Bayesian networks are a canonical formalism for representing probabilistic dependencies, yet their integration within logic programming frameworks remains a nontrivial challenge, mainly due to the complex structure of these networks. In this paper, we propose probLO (probabilistic Linear Objects) an extension of Andreoli and Pareschi's LO language which embeds Bayesian network representation and computation within the framework of multiplicative-additive linear logic programming.

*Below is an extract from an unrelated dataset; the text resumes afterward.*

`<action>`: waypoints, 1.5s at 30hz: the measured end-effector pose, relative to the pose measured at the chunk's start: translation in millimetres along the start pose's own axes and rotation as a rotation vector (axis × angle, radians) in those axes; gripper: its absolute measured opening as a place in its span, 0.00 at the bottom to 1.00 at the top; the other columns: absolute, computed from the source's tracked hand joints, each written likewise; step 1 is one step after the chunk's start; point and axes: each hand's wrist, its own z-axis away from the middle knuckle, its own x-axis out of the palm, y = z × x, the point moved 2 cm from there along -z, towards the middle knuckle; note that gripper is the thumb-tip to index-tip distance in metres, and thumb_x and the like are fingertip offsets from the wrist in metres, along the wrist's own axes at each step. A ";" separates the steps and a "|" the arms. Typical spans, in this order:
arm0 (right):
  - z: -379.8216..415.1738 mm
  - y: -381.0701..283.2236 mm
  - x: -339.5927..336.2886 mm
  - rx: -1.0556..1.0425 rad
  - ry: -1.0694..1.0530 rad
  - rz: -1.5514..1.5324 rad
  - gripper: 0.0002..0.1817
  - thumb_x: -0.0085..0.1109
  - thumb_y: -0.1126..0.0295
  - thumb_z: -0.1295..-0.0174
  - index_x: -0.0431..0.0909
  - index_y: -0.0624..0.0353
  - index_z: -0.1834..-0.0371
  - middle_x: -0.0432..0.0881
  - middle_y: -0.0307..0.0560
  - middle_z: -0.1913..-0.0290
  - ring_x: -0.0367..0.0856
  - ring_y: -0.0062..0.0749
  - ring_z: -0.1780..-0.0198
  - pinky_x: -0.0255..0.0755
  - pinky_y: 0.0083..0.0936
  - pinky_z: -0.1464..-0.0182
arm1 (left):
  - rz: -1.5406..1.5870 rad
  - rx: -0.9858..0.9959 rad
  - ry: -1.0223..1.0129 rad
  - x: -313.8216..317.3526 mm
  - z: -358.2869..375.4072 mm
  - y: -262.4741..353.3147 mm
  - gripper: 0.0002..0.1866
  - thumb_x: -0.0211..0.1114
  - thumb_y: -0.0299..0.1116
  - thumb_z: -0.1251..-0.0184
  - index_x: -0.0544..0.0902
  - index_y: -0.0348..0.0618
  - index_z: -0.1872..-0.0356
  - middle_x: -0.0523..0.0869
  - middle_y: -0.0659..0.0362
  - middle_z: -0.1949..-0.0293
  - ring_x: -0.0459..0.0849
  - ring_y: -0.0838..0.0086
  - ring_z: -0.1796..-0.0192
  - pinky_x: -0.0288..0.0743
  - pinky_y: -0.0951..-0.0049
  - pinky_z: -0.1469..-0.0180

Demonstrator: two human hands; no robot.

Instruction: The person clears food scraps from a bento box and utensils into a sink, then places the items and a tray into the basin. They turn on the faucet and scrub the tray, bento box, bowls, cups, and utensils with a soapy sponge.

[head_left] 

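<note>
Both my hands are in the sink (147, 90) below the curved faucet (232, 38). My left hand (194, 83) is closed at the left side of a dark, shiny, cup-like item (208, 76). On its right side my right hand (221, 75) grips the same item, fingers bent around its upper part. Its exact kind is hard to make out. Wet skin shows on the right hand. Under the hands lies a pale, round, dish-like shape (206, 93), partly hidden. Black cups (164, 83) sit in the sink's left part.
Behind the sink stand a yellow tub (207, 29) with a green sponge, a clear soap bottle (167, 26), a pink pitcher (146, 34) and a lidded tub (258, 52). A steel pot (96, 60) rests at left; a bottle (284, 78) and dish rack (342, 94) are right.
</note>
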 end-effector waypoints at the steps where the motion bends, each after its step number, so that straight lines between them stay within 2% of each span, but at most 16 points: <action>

The key novelty is the use of multi-head Prolog-like methods to reconstruct network structures, which are not necessarily trees, and the operation of slicing, standard in the literature of linear logic, enabling internal numerical probability computations without relying on external semantic interpretation.

翻译：贝叶斯网络是表示概率依赖关系的规范形式体系，然而将其整合到逻辑程序设计框架中仍是一个非平凡的挑战，这主要源于这些网络的复杂结构。本文提出probLO（概率线性对象），作为Andreoli与Pareschi的LO语言的扩展，将贝叶斯网络的表示与计算嵌入到乘加性线性逻辑程序设计的框架中。其核心创新在于采用类Prolog多头部方法重构不一定是树结构的网络，并运用线性逻辑文献中的标准切片操作，从而无需依赖外部语义解释即可实现内部数值概率计算。